# WORK ORDER
Locate and copy each line in the data that contains the word "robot".

# INFORMATION SHOWN

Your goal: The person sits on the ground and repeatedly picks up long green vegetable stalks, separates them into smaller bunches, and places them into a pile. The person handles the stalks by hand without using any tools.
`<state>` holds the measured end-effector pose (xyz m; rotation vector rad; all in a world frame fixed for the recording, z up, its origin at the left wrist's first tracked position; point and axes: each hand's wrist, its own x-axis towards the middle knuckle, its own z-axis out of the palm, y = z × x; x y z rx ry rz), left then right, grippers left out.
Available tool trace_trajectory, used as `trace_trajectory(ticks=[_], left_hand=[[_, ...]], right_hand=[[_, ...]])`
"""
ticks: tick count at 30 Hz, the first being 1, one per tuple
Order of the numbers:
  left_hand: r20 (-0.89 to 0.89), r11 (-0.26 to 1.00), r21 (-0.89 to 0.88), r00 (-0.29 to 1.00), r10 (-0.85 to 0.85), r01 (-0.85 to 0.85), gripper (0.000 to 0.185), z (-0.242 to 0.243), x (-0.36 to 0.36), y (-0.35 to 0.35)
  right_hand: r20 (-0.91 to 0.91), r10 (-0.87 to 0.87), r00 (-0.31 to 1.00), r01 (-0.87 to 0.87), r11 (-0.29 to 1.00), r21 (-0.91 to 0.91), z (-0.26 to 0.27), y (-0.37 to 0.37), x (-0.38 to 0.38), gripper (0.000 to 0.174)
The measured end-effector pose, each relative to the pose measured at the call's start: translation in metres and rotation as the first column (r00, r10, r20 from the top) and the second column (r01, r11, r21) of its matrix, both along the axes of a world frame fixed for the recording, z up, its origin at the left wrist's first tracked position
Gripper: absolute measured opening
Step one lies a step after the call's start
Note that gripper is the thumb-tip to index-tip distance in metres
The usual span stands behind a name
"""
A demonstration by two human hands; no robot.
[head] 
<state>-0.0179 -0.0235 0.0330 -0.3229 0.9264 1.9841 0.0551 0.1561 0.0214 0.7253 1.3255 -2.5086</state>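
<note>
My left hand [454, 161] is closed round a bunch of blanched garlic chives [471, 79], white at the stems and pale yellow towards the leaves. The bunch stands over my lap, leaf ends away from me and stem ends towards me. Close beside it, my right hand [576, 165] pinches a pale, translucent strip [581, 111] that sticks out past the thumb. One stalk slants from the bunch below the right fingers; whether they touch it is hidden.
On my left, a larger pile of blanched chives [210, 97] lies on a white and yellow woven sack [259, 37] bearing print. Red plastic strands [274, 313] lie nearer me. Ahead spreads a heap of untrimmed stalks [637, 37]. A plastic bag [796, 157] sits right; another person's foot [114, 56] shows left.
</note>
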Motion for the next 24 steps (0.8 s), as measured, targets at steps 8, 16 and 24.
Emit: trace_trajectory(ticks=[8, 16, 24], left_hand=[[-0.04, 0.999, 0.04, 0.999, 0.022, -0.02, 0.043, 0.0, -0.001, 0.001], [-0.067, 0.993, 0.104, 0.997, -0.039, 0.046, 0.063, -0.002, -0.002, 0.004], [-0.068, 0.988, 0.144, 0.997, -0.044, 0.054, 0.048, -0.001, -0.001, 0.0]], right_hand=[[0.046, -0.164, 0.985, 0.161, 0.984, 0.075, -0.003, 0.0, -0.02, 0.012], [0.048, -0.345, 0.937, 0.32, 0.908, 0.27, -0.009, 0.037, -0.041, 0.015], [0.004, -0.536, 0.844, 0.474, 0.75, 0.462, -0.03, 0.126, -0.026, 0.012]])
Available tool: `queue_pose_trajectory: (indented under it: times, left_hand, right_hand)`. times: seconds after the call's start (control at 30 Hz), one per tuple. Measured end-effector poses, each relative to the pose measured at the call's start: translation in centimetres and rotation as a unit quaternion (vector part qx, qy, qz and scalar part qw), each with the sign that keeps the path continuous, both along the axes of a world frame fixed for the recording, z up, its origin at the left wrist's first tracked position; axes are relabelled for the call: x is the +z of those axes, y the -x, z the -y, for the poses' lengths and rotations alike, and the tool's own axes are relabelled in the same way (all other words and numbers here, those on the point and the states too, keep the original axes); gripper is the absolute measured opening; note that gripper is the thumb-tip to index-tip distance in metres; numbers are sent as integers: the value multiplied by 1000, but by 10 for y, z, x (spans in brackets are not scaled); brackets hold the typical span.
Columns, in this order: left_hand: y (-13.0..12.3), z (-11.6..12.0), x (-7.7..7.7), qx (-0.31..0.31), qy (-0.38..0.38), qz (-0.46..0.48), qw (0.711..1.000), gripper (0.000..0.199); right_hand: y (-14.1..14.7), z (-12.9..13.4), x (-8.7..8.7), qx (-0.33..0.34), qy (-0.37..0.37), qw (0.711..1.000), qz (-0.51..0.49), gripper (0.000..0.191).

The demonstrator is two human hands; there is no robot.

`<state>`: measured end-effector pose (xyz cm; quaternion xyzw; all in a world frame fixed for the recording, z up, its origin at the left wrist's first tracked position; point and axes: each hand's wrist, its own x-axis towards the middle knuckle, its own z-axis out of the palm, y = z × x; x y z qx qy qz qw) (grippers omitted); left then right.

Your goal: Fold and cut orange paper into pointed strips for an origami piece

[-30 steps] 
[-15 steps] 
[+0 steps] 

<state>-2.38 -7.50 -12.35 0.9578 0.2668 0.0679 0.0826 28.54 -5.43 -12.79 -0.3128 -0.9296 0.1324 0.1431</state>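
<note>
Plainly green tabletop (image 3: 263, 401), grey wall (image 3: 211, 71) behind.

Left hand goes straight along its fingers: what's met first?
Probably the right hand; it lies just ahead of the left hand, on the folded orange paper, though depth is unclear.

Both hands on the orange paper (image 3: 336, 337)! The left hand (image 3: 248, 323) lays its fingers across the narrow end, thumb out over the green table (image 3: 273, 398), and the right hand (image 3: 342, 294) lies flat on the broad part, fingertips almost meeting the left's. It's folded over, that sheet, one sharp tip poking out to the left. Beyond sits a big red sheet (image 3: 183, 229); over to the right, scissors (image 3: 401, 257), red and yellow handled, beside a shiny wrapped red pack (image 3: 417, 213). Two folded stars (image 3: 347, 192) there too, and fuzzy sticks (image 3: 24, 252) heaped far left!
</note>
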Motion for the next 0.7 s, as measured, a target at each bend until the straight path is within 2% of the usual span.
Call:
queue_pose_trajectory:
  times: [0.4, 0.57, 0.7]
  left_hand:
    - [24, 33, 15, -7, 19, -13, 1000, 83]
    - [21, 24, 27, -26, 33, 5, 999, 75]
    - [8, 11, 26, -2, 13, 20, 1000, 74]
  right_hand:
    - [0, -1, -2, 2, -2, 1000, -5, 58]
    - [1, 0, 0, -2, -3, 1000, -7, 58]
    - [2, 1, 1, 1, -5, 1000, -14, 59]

# TASK ANSWER
A demonstration by two human hands; no robot.
The demonstrator is two human hands; there is no robot.

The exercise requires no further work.